■ **Recorded information**:
============================================================
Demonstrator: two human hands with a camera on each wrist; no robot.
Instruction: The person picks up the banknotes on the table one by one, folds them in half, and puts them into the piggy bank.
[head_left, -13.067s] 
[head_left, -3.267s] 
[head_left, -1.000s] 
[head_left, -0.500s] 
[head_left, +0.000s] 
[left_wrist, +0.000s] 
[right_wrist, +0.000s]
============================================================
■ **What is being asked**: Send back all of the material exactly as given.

■ **Task solution**:
Demonstrator: two human hands with a camera on each wrist; no robot.
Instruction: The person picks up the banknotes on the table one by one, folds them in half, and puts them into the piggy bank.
[head_left, -13.067s] 
[head_left, -3.267s] 
[head_left, -1.000s] 
[head_left, -0.500s] 
[head_left, +0.000s] 
[left_wrist, +0.000s] 
[right_wrist, +0.000s]

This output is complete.